Tennis, at the lower reaches if not quite at the elite level, will not be the same again.

Nearly five years after the International Tennis Federation (ITF) commissioned the Player Pathway Study, and subsequently approved the reforms suggested, a new competitive structure will come into force on January 1, 2019. ITF president David Haggerty had called the study “the most comprehensive review of professional tennis ever undertaken”, declaring that the sport, at least at the lower levels, required “radical changes”.
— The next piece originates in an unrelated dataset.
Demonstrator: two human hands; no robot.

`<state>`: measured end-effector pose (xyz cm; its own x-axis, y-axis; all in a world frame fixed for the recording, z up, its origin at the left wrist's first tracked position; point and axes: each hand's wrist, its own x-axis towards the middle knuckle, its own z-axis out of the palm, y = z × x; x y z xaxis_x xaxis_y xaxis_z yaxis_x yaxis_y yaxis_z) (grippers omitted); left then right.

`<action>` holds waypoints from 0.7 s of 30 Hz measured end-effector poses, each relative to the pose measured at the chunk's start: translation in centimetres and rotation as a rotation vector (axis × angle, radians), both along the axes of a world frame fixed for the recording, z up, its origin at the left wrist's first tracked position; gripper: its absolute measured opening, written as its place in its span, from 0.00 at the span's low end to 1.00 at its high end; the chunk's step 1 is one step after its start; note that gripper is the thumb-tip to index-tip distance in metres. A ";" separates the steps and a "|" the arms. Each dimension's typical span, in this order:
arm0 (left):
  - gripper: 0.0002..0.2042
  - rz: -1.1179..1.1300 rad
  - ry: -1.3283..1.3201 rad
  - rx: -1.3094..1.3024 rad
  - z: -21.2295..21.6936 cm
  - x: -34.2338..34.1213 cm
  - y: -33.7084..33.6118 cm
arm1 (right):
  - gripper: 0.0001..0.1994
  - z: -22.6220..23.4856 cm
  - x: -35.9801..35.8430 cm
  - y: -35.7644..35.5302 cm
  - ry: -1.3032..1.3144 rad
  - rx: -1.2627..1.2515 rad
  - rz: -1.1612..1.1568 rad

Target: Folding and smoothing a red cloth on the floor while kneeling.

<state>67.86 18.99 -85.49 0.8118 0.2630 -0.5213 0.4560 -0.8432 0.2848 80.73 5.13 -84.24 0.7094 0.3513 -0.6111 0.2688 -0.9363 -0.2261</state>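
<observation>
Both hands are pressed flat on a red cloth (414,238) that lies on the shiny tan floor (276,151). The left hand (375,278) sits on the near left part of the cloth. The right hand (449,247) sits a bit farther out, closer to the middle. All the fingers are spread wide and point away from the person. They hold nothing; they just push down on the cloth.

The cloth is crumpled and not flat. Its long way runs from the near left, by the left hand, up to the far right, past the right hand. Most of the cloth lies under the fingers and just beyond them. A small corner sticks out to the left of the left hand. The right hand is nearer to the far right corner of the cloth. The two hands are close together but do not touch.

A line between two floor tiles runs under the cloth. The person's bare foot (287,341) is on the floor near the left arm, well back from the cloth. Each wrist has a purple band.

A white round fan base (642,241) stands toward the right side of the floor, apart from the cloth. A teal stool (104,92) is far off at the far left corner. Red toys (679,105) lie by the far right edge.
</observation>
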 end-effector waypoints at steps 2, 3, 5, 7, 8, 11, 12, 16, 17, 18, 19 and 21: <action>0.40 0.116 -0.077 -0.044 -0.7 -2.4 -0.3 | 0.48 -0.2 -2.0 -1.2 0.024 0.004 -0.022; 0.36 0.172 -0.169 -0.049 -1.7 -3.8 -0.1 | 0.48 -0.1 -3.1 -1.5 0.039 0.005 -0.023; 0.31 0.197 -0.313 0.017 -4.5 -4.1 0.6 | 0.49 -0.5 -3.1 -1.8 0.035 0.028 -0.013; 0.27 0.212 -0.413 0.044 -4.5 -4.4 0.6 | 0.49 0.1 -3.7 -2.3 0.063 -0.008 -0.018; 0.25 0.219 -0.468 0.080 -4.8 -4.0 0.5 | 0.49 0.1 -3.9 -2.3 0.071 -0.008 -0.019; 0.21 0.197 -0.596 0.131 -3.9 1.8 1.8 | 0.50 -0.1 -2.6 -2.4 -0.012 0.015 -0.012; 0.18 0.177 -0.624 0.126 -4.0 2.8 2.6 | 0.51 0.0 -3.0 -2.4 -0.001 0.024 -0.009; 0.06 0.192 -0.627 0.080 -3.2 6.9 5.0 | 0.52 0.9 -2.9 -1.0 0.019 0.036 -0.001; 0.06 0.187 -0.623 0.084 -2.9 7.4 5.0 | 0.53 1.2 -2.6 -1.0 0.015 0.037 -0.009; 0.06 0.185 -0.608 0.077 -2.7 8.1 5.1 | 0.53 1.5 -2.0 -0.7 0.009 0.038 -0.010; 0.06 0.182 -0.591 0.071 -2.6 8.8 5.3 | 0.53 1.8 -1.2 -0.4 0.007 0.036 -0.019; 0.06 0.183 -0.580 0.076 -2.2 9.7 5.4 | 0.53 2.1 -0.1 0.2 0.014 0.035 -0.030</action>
So, what’s different and why has it polarised the tennis community? Here’s everything you need to know:

What has changed?

The lowest tier in both men’s and women’s tennis, the Pro Circuit $15k, will be replaced by the World Tennis Tour 15s ($15,000 prize money). These will no longer offer ATP and WTA ranking points, but instead hand out ITF World Tennis ranking points. The ITF ranking thus obtained can be used to enter higher tournaments (25s and upwards).

What does world tennis’ shake-up mean for India?

For men, the 25s tourneys will fetch both ATP ranking points (semifinal onwards) and ITF points (all rounds). From 2020, these will be limited to ITF points only. For women, 25s competitions and higher will exclusively offer WTA points. As a result, many players will end up having both a professional ranking and an ITF ranking.

Also, five places in the 15s events will be reserved for high-ranked juniors (within the top 100). Promising youngsters, according to the ITF, will be exposed to a higher level early in their career.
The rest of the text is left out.